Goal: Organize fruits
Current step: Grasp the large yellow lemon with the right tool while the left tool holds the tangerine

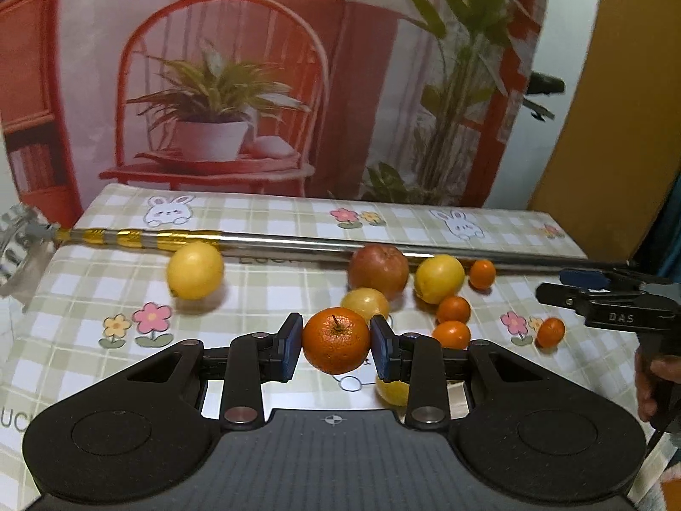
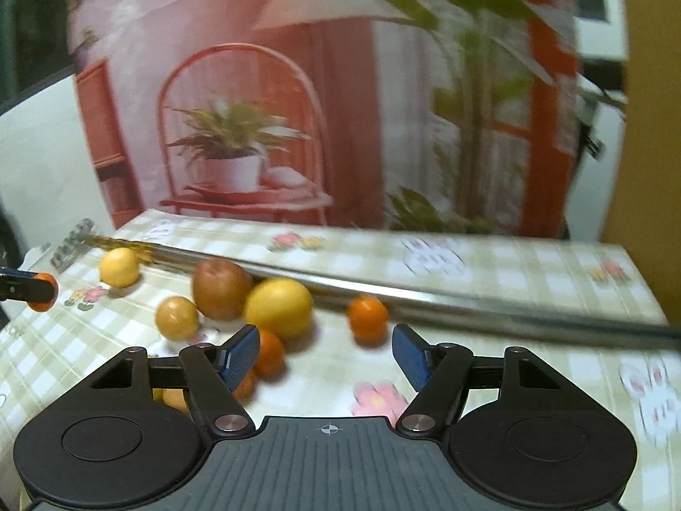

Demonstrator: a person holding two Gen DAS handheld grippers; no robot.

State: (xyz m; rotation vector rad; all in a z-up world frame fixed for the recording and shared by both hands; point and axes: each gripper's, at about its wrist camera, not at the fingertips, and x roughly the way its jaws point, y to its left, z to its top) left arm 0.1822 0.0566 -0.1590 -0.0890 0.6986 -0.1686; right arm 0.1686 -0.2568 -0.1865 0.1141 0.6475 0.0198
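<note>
My left gripper (image 1: 336, 343) is shut on a stemmed orange (image 1: 336, 340), held just above the checked tablecloth (image 1: 264, 294). Behind it lie a red apple (image 1: 378, 271), a lemon (image 1: 439, 279), a small yellow fruit (image 1: 365, 304) and several small tangerines (image 1: 453, 310). Another lemon (image 1: 195, 270) sits apart at the left. In the blurred right wrist view my right gripper (image 2: 325, 355) is open and holds nothing. It hovers in front of the apple (image 2: 220, 283), a lemon (image 2: 278, 307) and a tangerine (image 2: 368, 314). One tangerine (image 2: 270, 353) lies beside its left finger.
A long metal pole (image 1: 298, 242) with gold bands lies across the table behind the fruit. A printed backdrop of a chair and plants stands at the table's far edge. The right gripper (image 1: 553, 284) and a hand (image 1: 651, 383) show at the right of the left wrist view.
</note>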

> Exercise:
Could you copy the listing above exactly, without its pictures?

> Exercise response:
Goal: Organize fruits
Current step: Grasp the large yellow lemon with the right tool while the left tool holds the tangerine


Demonstrator: a person holding two Gen DAS handheld grippers; no robot.

State: (xyz m; rotation vector rad; all in a z-up world frame fixed for the recording and shared by both hands; point and axes: each gripper's, at about its wrist camera, not at the fingertips, and x roughly the way its jaws point, y to its left, z to its top) left arm 0.1822 0.0566 -0.1590 -0.0890 0.6986 -0.1686; right arm 0.1686 -0.2568 -0.1865 0.1141 0.6475 0.0198
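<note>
My left gripper (image 1: 336, 343) is shut on a stemmed orange (image 1: 336, 340), held just above the checked tablecloth (image 1: 264, 294). Behind it lie a red apple (image 1: 378, 271), a lemon (image 1: 439, 279), a small yellow fruit (image 1: 365, 304) and several small tangerines (image 1: 453, 310). Another lemon (image 1: 195, 270) sits apart at the left. In the blurred right wrist view my right gripper (image 2: 325, 355) is open and holds nothing. It hovers in front of the apple (image 2: 220, 283), a lemon (image 2: 278, 307) and a tangerine (image 2: 368, 314). One tangerine (image 2: 270, 353) lies beside its left finger.
A long metal pole (image 1: 298, 242) with gold bands lies across the table behind the fruit. A printed backdrop of a chair and plants stands at the table's far edge. The right gripper (image 1: 553, 284) and a hand (image 1: 651, 383) show at the right of the left wrist view.
</note>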

Nothing else is required to finish the exercise.